_Work task_
Using the listing below, show all lines that hold the word "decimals".

▬▬▬▬▬▬

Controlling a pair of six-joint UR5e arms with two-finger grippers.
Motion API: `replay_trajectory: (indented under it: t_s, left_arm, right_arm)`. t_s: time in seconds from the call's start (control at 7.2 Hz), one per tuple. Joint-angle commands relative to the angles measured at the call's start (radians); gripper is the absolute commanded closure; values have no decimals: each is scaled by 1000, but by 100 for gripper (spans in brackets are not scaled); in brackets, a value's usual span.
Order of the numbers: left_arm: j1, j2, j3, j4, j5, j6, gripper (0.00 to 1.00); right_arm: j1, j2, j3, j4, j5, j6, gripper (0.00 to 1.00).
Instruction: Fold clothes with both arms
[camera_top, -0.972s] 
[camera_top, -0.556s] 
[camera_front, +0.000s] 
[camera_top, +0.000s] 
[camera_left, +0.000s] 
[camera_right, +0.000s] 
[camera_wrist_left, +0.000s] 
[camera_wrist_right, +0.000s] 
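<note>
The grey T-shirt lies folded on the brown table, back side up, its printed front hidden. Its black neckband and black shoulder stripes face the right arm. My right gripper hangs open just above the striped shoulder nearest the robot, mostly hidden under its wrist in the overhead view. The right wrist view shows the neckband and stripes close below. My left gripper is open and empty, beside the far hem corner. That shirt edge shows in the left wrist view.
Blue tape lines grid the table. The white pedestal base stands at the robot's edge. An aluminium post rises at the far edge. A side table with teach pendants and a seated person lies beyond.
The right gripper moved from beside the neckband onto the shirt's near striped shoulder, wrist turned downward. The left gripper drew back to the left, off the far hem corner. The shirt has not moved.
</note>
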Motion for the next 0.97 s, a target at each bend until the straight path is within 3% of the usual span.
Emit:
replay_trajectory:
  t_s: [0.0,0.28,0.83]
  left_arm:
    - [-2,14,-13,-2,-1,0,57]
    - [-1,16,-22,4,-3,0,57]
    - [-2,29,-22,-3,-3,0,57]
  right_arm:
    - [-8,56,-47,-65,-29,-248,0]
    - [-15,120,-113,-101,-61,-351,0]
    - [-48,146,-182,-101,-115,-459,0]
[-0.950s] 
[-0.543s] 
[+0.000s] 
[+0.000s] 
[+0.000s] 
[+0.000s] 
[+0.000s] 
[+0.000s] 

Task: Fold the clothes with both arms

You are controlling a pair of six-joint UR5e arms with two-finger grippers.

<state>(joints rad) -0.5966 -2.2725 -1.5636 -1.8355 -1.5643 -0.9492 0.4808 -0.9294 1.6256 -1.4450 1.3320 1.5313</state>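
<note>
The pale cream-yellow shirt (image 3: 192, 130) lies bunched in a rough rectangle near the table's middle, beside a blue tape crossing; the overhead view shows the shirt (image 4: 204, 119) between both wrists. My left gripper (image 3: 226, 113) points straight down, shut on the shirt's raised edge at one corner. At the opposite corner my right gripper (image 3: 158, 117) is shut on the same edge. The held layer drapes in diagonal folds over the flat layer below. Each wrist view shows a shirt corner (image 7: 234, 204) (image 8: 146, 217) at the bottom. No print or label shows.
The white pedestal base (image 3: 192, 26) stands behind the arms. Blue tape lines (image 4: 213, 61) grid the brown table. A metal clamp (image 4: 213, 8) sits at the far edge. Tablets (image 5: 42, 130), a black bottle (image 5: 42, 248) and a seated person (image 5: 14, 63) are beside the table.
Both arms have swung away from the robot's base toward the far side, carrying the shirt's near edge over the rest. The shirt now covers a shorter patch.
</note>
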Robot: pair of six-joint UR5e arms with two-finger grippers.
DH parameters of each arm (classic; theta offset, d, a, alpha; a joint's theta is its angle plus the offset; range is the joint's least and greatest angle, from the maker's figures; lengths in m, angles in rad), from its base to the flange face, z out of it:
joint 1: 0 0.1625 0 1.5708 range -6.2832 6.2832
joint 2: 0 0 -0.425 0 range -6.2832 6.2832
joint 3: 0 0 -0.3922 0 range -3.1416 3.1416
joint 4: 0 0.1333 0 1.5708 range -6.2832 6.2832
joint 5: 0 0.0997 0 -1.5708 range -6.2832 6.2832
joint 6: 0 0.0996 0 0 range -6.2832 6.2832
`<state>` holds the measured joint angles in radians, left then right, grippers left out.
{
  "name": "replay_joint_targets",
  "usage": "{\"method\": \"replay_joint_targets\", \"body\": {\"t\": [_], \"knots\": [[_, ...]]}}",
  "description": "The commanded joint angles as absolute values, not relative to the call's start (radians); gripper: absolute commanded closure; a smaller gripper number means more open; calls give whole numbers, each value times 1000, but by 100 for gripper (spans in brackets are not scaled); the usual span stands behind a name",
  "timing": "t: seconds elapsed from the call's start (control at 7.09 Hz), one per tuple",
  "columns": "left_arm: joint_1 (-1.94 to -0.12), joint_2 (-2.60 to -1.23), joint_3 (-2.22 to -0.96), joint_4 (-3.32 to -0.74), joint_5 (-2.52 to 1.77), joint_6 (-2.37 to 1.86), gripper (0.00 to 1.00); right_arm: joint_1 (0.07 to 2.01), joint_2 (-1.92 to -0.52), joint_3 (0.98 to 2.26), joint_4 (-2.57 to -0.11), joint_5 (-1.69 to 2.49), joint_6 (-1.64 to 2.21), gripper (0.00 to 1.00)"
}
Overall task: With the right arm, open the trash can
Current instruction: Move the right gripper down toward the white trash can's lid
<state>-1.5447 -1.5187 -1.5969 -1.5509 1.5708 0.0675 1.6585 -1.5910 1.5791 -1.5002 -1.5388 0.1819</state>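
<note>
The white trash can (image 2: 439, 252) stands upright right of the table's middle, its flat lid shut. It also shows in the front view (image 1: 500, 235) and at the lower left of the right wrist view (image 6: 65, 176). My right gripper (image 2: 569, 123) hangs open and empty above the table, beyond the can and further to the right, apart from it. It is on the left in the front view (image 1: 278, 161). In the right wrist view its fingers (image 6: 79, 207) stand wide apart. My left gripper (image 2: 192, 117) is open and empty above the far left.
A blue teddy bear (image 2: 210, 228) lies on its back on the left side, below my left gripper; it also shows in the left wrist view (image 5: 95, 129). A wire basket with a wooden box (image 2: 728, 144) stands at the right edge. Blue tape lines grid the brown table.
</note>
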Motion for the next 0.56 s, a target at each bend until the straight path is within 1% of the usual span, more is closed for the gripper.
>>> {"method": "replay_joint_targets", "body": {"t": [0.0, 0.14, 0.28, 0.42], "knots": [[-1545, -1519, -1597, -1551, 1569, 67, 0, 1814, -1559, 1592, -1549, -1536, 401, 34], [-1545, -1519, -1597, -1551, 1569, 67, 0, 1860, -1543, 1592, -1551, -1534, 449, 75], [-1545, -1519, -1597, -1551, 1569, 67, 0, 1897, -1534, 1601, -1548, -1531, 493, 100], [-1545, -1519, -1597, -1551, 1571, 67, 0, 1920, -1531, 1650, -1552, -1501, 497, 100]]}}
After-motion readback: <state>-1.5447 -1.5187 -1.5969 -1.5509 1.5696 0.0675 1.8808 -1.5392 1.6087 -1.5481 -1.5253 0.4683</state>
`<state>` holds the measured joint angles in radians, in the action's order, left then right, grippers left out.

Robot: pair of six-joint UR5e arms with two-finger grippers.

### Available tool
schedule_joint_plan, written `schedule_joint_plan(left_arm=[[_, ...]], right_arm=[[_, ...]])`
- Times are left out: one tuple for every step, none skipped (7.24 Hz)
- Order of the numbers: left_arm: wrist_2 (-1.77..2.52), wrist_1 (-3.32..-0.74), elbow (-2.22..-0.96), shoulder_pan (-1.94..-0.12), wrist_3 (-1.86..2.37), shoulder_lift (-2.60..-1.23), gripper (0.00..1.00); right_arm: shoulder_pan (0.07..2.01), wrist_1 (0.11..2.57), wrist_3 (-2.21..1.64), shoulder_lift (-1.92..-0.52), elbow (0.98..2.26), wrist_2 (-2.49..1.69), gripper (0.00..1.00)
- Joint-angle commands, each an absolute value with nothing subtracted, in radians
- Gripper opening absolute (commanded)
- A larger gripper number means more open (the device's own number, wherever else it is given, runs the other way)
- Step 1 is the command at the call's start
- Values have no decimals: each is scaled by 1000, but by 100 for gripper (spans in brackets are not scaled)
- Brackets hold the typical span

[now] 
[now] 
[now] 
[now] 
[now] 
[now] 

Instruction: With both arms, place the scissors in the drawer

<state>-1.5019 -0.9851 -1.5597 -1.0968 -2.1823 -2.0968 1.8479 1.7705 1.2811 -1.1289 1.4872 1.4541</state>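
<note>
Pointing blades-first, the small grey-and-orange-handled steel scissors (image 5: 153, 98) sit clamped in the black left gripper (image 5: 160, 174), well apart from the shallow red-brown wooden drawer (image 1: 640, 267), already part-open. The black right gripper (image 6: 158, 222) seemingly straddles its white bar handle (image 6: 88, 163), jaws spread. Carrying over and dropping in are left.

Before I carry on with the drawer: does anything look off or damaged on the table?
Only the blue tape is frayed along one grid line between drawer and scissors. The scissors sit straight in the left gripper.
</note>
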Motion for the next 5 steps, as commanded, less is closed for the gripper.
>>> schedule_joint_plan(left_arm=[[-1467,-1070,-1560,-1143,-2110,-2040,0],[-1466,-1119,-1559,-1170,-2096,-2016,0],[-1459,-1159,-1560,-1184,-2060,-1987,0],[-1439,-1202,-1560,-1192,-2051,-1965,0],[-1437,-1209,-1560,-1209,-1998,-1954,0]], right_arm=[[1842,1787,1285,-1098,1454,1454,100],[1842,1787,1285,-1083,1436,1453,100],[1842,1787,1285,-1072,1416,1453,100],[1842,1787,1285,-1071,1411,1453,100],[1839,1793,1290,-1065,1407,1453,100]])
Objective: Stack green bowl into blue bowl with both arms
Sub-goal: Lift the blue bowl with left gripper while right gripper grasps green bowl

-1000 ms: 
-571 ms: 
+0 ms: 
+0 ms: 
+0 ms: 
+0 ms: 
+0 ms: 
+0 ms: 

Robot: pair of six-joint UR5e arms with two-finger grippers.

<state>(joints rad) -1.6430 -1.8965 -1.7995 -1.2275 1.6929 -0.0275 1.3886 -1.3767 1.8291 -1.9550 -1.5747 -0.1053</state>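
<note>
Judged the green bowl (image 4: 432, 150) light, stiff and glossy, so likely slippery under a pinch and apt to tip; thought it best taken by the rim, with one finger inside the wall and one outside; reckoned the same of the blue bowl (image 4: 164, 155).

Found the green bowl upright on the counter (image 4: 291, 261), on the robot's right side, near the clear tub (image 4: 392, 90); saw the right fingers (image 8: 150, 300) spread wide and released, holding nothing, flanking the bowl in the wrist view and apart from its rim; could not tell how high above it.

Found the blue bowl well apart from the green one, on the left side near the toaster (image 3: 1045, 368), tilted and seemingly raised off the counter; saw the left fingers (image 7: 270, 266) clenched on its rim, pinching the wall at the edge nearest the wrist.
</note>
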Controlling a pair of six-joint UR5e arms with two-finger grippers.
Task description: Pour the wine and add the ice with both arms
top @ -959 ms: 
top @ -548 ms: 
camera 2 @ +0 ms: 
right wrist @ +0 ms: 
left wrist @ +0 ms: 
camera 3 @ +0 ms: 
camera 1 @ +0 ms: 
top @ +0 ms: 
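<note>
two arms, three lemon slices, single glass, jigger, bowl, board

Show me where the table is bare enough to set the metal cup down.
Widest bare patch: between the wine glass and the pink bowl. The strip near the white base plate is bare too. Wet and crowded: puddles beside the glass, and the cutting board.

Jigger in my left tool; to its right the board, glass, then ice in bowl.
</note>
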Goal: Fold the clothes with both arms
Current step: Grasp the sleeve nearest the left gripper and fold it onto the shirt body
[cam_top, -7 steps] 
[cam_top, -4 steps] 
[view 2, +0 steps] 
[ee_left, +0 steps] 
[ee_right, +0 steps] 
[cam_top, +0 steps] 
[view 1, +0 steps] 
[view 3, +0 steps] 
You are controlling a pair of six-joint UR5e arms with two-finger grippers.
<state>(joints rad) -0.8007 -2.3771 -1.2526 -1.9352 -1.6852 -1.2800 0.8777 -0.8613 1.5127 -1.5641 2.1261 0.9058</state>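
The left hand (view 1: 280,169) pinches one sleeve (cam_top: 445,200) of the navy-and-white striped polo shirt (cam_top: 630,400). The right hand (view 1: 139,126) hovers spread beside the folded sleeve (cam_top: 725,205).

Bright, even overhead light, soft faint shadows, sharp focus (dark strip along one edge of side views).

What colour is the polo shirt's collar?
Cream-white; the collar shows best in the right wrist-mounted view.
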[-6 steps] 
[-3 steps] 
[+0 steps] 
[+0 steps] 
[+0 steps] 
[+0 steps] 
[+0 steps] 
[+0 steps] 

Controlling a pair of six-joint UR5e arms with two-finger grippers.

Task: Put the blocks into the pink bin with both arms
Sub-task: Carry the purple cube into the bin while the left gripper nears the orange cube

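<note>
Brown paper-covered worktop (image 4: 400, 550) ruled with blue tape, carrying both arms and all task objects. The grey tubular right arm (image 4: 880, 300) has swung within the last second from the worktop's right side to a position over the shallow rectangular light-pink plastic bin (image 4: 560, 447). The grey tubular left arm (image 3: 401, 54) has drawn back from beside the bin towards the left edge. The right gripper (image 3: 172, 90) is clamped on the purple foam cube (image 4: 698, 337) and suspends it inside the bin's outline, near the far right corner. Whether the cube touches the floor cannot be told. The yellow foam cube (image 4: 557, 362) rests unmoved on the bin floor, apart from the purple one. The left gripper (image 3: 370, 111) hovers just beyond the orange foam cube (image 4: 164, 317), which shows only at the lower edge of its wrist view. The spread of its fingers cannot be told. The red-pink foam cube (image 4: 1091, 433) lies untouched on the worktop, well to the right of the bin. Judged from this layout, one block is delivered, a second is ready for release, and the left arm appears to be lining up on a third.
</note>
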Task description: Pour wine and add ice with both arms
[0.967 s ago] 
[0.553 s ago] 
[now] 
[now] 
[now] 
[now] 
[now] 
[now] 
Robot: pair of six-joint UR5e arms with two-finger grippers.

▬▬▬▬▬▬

_Response area_
Motion API: `replay_trajectory: (indented under it: t_s, left_arm, right_arm)`. t_s: time in seconds from the call's start (control at 7.2 Hz), one per tuple. Joint-angle commands relative to the angles measured at the call's start (radians); gripper is the absolute commanded closure; values have no decimals: each is scaled by 1000, but by 100 for gripper (spans in brackets are not scaled); in brackets, a value's usual span.
- Values have no decimals: each is scaled by 1000, but by 100 for gripper (spans in brackets are not scaled)

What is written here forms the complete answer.